### DESCRIPTION OF THE TASK
Please retype the listing below exactly, from its opening line through the line where "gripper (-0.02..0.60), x" appears.

### RAW DATA
————

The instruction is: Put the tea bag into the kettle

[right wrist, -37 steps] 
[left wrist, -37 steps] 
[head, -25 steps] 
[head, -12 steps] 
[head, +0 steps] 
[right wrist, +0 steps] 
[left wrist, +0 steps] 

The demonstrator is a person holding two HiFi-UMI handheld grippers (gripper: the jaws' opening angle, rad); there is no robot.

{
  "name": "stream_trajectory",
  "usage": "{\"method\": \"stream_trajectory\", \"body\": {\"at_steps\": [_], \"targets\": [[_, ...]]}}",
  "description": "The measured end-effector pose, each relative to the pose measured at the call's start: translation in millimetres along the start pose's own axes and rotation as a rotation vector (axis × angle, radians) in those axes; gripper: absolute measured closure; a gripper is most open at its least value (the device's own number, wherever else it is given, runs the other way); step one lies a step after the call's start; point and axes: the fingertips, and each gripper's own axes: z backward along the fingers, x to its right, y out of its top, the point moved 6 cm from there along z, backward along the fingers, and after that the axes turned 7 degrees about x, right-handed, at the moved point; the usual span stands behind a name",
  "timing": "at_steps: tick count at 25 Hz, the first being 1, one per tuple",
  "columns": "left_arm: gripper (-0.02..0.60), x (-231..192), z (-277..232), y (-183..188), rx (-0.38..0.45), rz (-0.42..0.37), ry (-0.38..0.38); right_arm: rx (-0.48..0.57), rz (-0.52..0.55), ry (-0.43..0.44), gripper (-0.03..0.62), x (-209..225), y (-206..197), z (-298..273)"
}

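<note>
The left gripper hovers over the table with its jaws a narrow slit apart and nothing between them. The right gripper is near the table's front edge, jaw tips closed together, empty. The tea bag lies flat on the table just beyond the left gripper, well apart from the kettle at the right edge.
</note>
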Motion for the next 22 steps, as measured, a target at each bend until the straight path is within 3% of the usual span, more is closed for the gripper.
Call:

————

### OUTPUT OF THE EXERCISE
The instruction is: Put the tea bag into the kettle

[right wrist, -37 steps] 
[left wrist, -37 steps] 
[head, -25 steps] 
[head, -12 steps] 
[head, +0 steps] 
[right wrist, +0 steps] 
[left wrist, +0 steps] 

The demonstrator is a person holding two HiFi-UMI handheld grippers (gripper: the jaws' opening angle, rad); there is no robot.

{
  "name": "stream_trajectory",
  "usage": "{\"method\": \"stream_trajectory\", \"body\": {\"at_steps\": [_], \"targets\": [[_, ...]]}}",
  "description": "The measured end-effector pose, each relative to the pose measured at the call's start: translation in millimetres along the start pose's own axes and rotation as a rotation vector (axis × angle, radians) in those axes; gripper: absolute measured closure; a gripper is most open at its least value (the device's own number, wherever else it is given, runs the other way); step one lies a step after the call's start; point and axes: the fingertips, and each gripper's own axes: z backward along the fingers, x to its right, y out of its top, the point moved 6 cm from there along z, backward along the fingers, and after that the axes turned 7 degrees about x, right-handed, at the moved point; the usual span stands behind a name",
  "timing": "at_steps: tick count at 25 Hz, the first being 1, one per tuple",
  "columns": "left_arm: gripper (-0.02..0.60), x (-231..192), z (-277..232), y (-183..188), rx (-0.38..0.45), rz (-0.42..0.37), ry (-0.38..0.38); right_arm: rx (-0.48..0.57), rz (-0.52..0.55), ry (-0.43..0.44), gripper (-0.03..0.62), x (-209..225), y (-206..197), z (-298..273)"

The work on this exercise is finished.